After adjusting for some confounding factors, both caffeinated coffee and decaf coffee were linked with a modest decrease in blood sugar levels after 16 weeks.
Although there is always individual variability, the negative effects on blood sugar and insulin levels seem to even out with time.
In other words, blood sugar and insulin levels may increase when you start drinking coffee. However, after a few weeks or months, your levels may become even lower than before you started.
Bottom Line: Habitual coffee drinkers do not seem to be affected by increased blood sugar or insulin levels. One 4-month study showed that over time, drinking coffee actually led to a decrease in blood sugar levels.
Since decaf only contains minor amounts of caffeine, it does not have as powerful stimulant effects as caffeinated coffee.
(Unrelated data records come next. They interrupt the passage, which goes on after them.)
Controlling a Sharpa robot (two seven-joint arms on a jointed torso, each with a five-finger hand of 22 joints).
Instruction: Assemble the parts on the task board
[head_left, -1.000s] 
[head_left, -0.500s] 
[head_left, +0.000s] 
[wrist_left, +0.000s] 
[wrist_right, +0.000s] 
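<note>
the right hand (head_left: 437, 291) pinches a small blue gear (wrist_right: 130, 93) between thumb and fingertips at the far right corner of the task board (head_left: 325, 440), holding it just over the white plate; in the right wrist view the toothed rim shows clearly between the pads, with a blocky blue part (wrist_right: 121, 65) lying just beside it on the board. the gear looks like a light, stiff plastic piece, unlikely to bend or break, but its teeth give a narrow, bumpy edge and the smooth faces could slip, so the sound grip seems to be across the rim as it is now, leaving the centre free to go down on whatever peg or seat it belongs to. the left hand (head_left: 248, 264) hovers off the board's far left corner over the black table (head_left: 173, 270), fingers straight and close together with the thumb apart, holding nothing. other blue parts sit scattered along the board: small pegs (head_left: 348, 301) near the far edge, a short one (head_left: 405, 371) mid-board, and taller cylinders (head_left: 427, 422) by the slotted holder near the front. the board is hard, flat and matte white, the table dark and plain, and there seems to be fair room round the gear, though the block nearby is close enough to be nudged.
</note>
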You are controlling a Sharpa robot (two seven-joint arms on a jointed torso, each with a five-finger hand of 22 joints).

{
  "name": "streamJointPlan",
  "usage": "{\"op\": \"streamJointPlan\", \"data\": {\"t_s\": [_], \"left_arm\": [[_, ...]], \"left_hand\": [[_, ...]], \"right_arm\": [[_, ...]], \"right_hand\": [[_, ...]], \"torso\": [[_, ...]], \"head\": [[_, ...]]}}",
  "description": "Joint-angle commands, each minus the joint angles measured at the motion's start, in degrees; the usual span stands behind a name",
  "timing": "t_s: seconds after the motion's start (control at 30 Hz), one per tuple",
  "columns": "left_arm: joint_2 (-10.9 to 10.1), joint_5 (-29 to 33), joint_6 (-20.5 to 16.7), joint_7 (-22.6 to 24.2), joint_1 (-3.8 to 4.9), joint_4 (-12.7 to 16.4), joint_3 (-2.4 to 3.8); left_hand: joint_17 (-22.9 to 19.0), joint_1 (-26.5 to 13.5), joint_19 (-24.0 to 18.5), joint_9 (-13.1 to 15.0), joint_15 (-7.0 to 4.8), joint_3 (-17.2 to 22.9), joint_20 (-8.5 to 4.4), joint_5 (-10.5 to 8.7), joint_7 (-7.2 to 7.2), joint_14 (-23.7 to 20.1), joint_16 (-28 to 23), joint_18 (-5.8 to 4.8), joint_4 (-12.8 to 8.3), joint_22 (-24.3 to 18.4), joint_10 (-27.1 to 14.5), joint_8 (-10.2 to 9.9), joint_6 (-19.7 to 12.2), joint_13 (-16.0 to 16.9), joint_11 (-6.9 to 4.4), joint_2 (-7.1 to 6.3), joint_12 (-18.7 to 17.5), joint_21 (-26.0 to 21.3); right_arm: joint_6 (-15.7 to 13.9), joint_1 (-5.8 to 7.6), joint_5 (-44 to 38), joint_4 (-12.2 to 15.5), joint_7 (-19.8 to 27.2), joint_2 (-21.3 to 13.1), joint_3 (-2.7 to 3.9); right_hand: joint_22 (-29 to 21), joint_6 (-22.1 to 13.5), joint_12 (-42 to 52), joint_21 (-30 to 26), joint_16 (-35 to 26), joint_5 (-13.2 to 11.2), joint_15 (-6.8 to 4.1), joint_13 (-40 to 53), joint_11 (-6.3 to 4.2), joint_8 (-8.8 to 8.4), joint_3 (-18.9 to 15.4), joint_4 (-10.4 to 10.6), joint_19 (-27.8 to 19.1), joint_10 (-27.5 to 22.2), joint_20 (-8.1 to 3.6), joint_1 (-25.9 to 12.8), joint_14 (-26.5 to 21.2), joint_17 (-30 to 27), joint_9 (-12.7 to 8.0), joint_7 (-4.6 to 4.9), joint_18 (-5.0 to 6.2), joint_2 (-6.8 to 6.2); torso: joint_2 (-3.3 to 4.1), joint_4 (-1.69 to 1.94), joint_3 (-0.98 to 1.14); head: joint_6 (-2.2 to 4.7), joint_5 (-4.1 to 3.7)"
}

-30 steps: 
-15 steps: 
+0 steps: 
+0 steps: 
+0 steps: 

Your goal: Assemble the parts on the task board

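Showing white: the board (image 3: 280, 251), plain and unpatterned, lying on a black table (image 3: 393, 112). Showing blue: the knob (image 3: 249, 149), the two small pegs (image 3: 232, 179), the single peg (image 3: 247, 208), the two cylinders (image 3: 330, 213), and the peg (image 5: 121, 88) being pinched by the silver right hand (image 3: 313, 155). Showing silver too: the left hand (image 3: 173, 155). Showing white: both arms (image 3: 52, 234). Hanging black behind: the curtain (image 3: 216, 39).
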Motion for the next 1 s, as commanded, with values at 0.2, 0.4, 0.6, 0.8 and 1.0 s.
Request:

This supports the hypothesis that caffeine may be responsible for the short-term effects on blood sugar, rather than other compounds in coffee (21).
Therefore, decaf coffee may be a good option for people who experience raised blood sugar levels after drinking regular coffee.
Bottom Line: Decaf coffee has not been linked with the same increase in blood sugar and insulin levels as regular coffee. Decaf may be a good option for people with blood sugar problems.
There is an obvious paradox here: coffee may increase blood sugar in the short term, but help prevent type 2 diabetes in the long term.
The reason for this is basically unknown. However, researchers have come up with a few hypotheses.
The following is one explanation for the negative short-term effects:
- Adrenaline: Coffee increases adrenaline, which may raise blood sugar levels for a short time (13, 22).
Additionally, here are several possible explanations for the beneficial long-term effects:
- Adiponectin: Adiponectin is a protein that helps regulate blood sugar levels. It is often low in diabetic individuals. Habitual coffee drinkers have increased levels of adiponectin (23).
- Sex hormone binding globulin (SHBG): Low levels of SHBG are linked with insulin resistance. Some researchers suggest that SHBG increases with coffee consumption, and may therefore help prevent type 2 diabetes (24, 25, 26).
- Other components in coffee: Coffee is rich in antioxidants. These may influence blood sugar and insulin levels, reducing the potentially negative effects of caffeine (4, 8, 17, 21, 27, 28).
- Tolerance: It looks as if the body may build up a tolerance to the caffeine over time, becoming more resistant to changes in blood sugar levels (8).
- Liver function: Coffee may reduce the risk of non-alcoholic fatty liver disease, which is strongly associated with insulin resistance and type 2 diabetes (29, 30, 31).
In short, coffee may have both pro-diabetic and anti-diabetic effects. However, for most people, the anti-diabetic factors seem to outweigh the pro-diabetic factors.
Bottom Line: There are a few theories about why the effects of coffee differ in the short and long term. Yet, for most people, coffee is linked to a decreased risk of type 2 diabetes.
Although the exact mechanisms are unknown, there is a lot of evidence that coffee drinkers have a much lower risk of developing type 2 diabetes.
On the other hand, short term studies show that coffee may raise blood sugar and insulin levels.
It is important to note that drinking coffee may have different effects on different people (32).
If you have diabetes or you have blood sugar problems, then you need to monitor your blood sugar levels and see how they respond to coffee consumption.
If coffee raises your blood sugar levels significantly, then decaf may be a better choice.
In the end, you will have to do some self-experimentation and see what works best for you.